Die titelverandering heeft mij het meest gefascineerd, omdat die juist haaks staat op de (mijns inziens terechte) voortdurende pogingen de Deense tekst te verduidelijken. Het stille meisje klinkt toegankelijk en plotachtig, terwijl De stilte en het meisje meer abstract klinkt, en meer ‘verhandelingsachtig’. Het omgekeerde meen ik vaker te zien: een versimpeling of ‘verplotting’ van de titel. Werd Black Swan Green van David Mitchell vertaald als Dertien omdat het boek zo herkenbaar is als een roman over een dertienjarige jongen? Of wat te denken van De brief in Berlijn van Ian McEwan, dat oorspronkelijk The Innocent heet? Dergelijke grote ingrepen betreur ik soms, omdat de titel een belangrijke interpretatiesuggestie voor de roman kan geven die zo verloren gaat. Zeker bij het werk van Ian McEwan zijn titels belangrijk (denk aan Atonement). En zelfs als je dicht bij het origineel wil blijven, moet je dubben. Zo noemde McEwan een bundel In Between the Sheets, naar een geestig verhaal over een schrijfster die een writer’s block heeft en met een aap het bed induikt. In het Engels betekent ‘sheet’ zowel ‘papier’ als ‘laken’, een slaapkamerattribuut. De dubbelzinnigheid van de titel van de bundel waarin ‘Reflections of a Kept Ape’ is opgenomen, In Between the Sheets, gaat in de Nederlandse vertaling van de titel, Tussen de lakens, verloren.
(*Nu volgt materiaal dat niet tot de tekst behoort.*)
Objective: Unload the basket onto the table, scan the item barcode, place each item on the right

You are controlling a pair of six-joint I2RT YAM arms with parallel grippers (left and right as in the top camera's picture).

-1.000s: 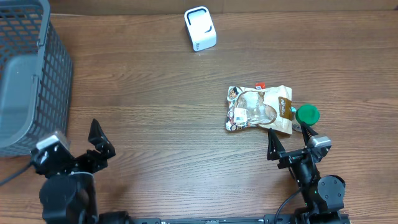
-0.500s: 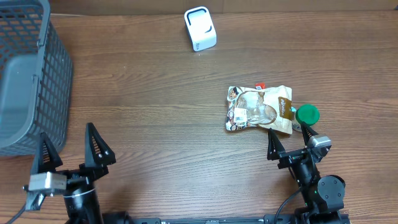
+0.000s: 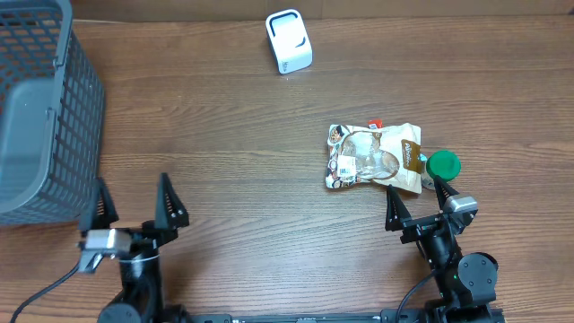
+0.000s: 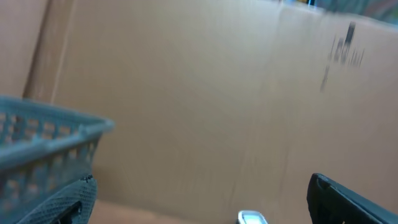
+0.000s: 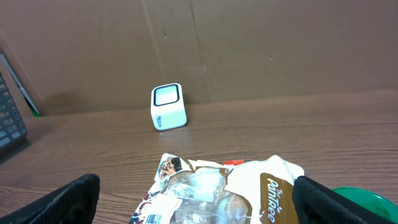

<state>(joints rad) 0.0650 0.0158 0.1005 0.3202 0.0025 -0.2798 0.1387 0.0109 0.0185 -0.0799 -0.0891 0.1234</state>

Wat De stilte en het meisje betreft: de vertalers (en/of de uitgever) hebben, vind ik, in dit geval een mooiere, betere titel bedacht, een titel die zelfs beter bij het boek past. Hadden ze zichzelf ook maar nog iets meer vrijheid gegund bij de tekst, dacht ik soms, maar dan begeef je je, zo besef ik terdege, op glad ijs. Want waar begint de tekst van vertalers en houdt de oorspronkelijke tekst van de auteur op? Tegen Høeg kon ik in ieder geval volmondig zeggen: ‘De stilte? Ja, dat klinkt heel mooi in het Nederlands.’

Peter Høeg, De stilte en het meisje. Vertaald door Edith Koenders, Jytte Kronig en Lucy Pijttersen. Amsterdam: Meulenhoff, 2006.